What to do:
Your answer should be the lines from the one with "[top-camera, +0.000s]" to the end of the data below, both included, exact and free of pictures.

Given information:
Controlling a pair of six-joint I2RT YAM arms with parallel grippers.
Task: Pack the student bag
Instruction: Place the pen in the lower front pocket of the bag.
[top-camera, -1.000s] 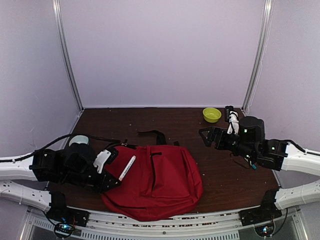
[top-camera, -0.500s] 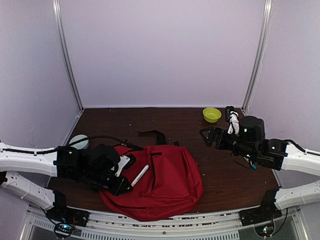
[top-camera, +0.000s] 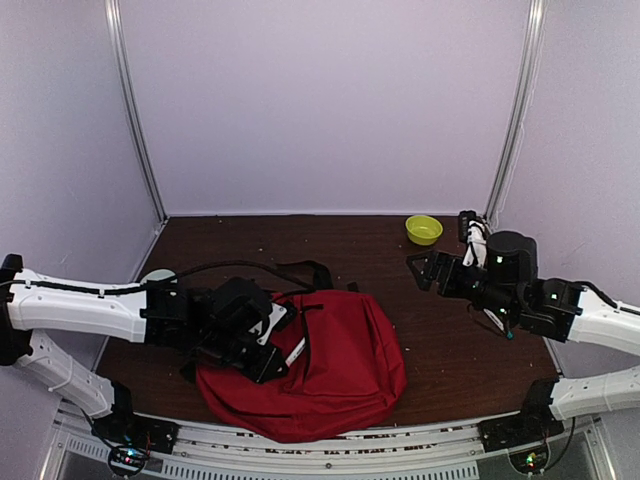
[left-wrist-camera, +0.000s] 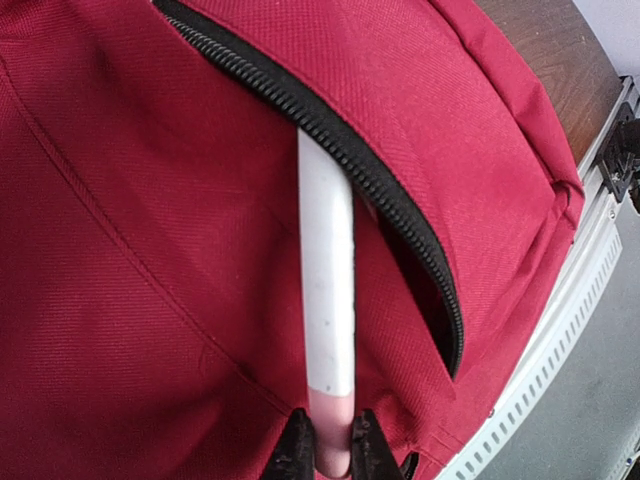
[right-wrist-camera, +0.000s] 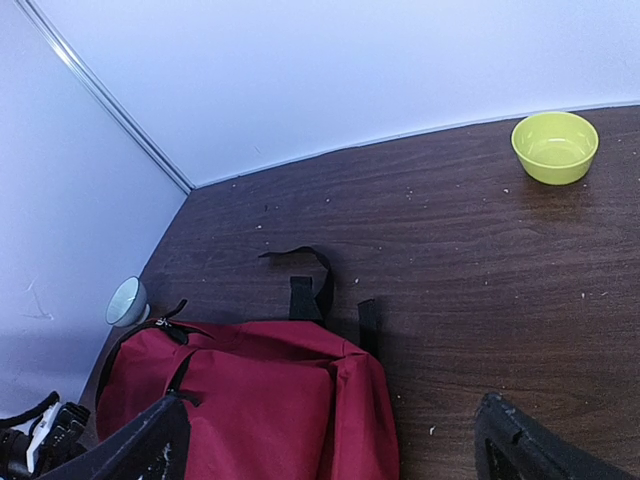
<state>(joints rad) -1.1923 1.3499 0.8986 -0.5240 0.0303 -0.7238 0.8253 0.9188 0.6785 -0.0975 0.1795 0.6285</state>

Solution:
[top-camera, +0.000s] 
[left-wrist-camera, +0.000s] 
[right-wrist-camera, +0.000s] 
<state>(joints rad) -1.1923 1.3499 0.8986 -0.5240 0.0303 -0.7238 0.8253 0.9188 0.6785 -0.0975 0.1795 0.6285</state>

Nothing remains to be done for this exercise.